Lab 6: Tree Recursion

Due by 11:59pm on Friday, October 10.

Starter Files

Download lab06.zip.

Required Questions

Tree Recursion!

Q1: Merge Numbers

Write a procedure merge(n1, n2), which takes numbers with digits in decreasing order and returns a single number with all of the digits of the two in decreasing order. Any number merged with 0 will be that number (treat 0 as having no digits). Use recursion.

def merge_numbers(n1, n2):
    """Merges two numbers that have decreasing digits.

    >>> merge_numbers(31, 42)
    4321
    >>> merge_numbers(21, 0)
    21
    >>> merge_numbers(21, 31)
    3211
    """
    "*** YOUR CODE HERE ***"

Use Ok to test your code:

python3 ok -q merge_numbers

Q2: Non-Decreasing Subsequences

We want to write a function that takes a list and returns a list of lists, where each individual list is a subsequence of the original input.

However, we have a condition: we only want the subsequences for which consecutive elements are nondecreasing. For example, [1, 3, 2] is a subsequence of [1, 3, 2, 4], but since 2 < 3, this subsequence would not be included in our result.

You may assume that the list passed in as s contains only nonnegative elements.

You may use the insert_into_all helper function.

def insert_into_all(item, lsts):
    """Assuming that lsts is a list of lists, return a new list consisting of
    all the lists in lsts, but with item added to the front of each.

    >>> lsts = [[], [1, 2], [3]]
    >>> insert_into_all(0, lsts)
    [[0], [0, 1, 2], [0, 3]]
    """
    return [[item] + lst for lst in lsts]

def non_decrease_subseqs(s):
    """Return a nested list of all subsequences of S (a list of lists) 
    for which the elements of the subsequence are nondecreasing. The 
    subsequences can appear in any order. You can assume S is a list.

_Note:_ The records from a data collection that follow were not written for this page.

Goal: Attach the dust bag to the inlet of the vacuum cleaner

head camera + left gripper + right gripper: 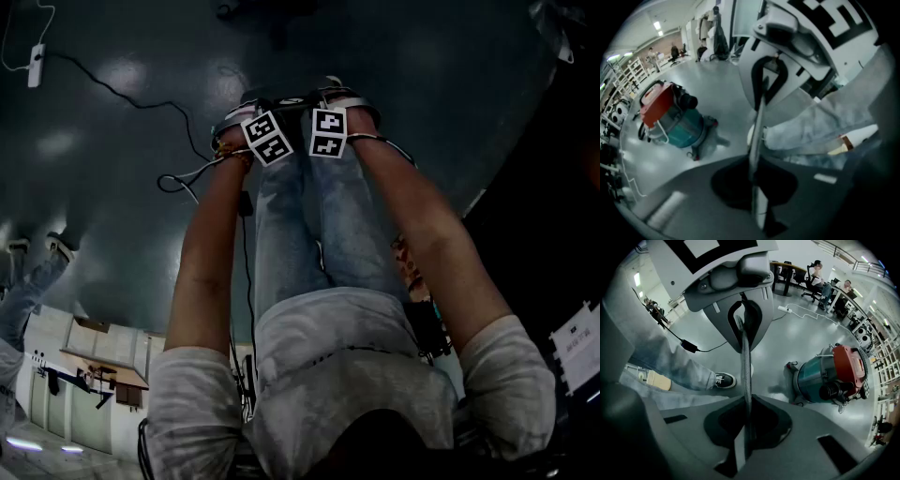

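Note:
The vacuum cleaner (670,117), with a teal drum, a red lid and a black round inlet (830,391), lies on its side on the grey floor; it also shows in the right gripper view (829,373). No dust bag shows in any view. In the head view both arms hang down in front of the person's jeans. The left gripper (267,136) and the right gripper (328,131) are held side by side, their marker cubes touching. In its own view the left gripper (758,122) is shut on nothing, its jaws meeting in a thin line. The right gripper (744,362) is shut the same way.
The person's shoe (724,379) and jeans legs (309,225) stand between the grippers and the vacuum. A power strip (36,66) with a cable lies on the floor. Another person's legs (28,281) stand at the left. Seated people at desks (818,270) are far off.

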`<state>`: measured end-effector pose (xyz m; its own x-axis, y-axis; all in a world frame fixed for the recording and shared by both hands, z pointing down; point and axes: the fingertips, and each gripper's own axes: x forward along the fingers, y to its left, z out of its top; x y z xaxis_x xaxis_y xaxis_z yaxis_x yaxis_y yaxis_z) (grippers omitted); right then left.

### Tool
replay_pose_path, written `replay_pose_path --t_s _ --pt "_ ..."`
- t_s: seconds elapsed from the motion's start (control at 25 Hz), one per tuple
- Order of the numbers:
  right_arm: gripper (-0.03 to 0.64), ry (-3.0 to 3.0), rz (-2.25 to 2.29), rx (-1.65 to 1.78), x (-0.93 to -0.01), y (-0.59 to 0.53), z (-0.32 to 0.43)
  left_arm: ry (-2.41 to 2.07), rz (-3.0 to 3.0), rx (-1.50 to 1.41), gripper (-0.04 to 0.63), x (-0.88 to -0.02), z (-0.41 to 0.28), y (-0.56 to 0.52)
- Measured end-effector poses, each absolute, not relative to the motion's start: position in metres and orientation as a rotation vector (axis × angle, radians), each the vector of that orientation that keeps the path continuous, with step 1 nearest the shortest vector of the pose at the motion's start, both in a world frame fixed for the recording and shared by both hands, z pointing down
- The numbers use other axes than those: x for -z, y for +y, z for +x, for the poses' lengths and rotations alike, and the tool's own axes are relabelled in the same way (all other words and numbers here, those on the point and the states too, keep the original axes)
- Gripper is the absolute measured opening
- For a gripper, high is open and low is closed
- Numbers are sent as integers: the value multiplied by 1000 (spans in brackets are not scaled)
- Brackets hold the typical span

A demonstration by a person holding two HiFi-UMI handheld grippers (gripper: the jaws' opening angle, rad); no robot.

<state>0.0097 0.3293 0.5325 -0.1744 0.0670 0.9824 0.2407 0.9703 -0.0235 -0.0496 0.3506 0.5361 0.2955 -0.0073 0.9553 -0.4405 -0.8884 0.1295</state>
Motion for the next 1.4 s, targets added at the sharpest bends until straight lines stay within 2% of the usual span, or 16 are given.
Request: replay_pose_path --t_s 0.44,0.84,1.4 --pt "23 -1845 -299 148 -562 262 0 -393 2098 -1702 14 -555 -58 289" --pt "23 -1894 -187 99 -563 159 45 -344 2143 -1767 14 -556 -15 181" --pt "25 -1878 -118 65 -611 44 20 -397 2148 -1744 14 -602 -39 70"
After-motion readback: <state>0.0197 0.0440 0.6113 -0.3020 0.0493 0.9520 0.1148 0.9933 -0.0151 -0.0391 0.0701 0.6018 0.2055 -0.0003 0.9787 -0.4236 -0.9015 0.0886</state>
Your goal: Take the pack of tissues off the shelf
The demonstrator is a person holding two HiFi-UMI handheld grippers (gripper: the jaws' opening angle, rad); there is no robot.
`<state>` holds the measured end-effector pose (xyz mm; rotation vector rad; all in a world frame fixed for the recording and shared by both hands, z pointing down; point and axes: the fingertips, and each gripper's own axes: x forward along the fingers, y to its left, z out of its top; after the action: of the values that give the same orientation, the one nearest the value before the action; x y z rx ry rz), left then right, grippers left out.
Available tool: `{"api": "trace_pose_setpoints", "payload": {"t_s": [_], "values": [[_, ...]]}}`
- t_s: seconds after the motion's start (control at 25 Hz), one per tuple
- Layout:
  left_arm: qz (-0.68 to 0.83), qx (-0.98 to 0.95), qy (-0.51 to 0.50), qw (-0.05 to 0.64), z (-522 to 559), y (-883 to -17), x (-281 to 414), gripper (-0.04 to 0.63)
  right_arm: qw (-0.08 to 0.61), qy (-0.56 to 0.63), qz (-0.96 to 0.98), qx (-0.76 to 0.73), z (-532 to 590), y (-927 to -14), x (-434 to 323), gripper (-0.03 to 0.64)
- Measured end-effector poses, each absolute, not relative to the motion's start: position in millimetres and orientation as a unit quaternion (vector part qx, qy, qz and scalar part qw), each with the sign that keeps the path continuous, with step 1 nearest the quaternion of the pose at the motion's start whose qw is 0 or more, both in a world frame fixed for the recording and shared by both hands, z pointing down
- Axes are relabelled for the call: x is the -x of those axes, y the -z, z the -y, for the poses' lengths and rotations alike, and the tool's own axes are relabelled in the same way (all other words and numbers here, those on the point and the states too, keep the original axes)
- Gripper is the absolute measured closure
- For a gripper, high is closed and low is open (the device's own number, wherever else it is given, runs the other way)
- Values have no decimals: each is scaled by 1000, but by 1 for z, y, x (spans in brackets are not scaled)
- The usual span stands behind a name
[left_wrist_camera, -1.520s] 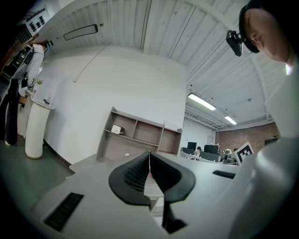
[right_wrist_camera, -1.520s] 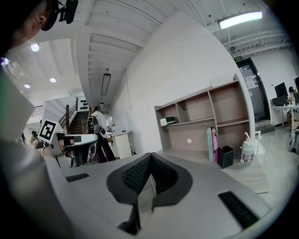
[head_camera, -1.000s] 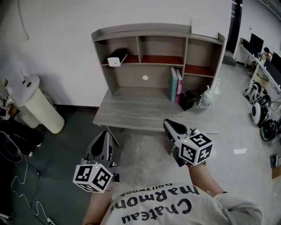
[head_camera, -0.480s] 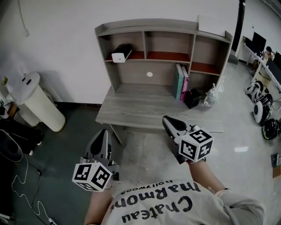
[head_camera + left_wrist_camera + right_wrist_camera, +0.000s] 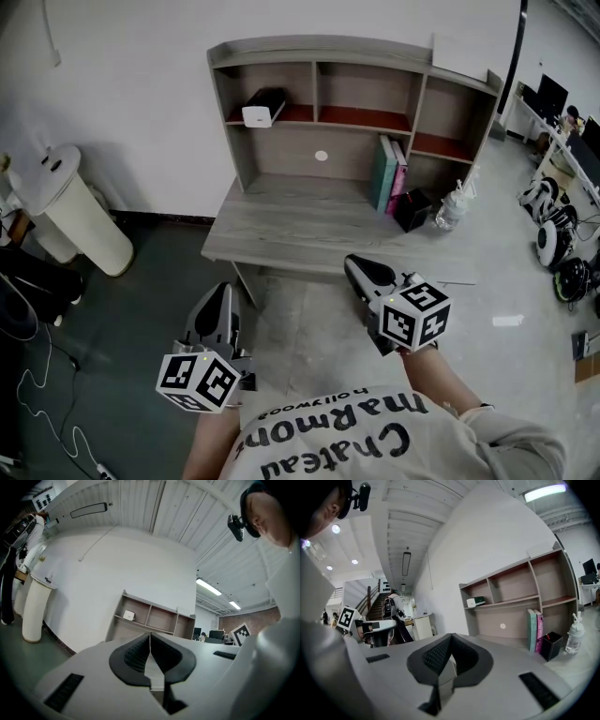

    >>> seqs = non_decrease_subseqs([1, 3, 2])
    >>> sorted(seqs)
    [[], [1], [1, 2], [1, 3], [2], [3]]
    >>> non_decrease_subseqs([])
    [[]]
    >>> seqs2 = non_decrease_subseqs([1, 1, 2])
    >>> sorted(seqs2)
    [[], [1], [1], [1, 1], [1, 1, 2], [1, 2], [1, 2], [2]]
    """
    def subseq_helper(s, prev):
        if not s:
            return ____________________
        elif s[0] < prev:
            return ____________________
        else:
            a = ______________________
            b = ______________________
            return insert_into_all(________, ______________) + ________________
    return subseq_helper(____, ____)

Use Ok to test your code:

python3 ok -q non_decrease_subseqs

Q3: Partition

The number of partitions of a positive integer n is the number of ways in which n can be expressed as the sum of positive integers in increasing order. For example, the number 5 has 7 partitions.

5 = 5
5 = 1 + 4
5 = 2 + 3
5 = 1 + 1 + 3
5 = 1 + 2 + 2
5 = 1 + 1 + 1 + 2
5 = 1 + 1 + 1 + 1 + 1

Write a tree-recursive function partition(n) that returns the number of partitions of n.

Hint: Introduce a helper function that computes partitions of n using only a subset of the integers less than or equal to n. Once you have done so, you can use very similar logic to the count_change function from the lecture notes:

def partition(n):
    """Return the number of partitions of positive integer n.

    >>> partition(5)
    7
    >>> partition(10)
    42
    >>> partition(15)
    176
    >>> partition(20)
    627
    """
    "*** YOUR CODE HERE ***"

Use Ok to test your code:

python3 ok -q partition

Check Your Score Locally

You can locally check your score on each question of this assignment by running

python3 ok --score

This does NOT submit the assignment! When you are satisfied with your score, submit the assignment to Gradescope to receive credit for it.

Submit Assignment

Submit this assignment by uploading any files you've edited to the appropriate Gradescope assignment. Lab 00 has detailed instructions.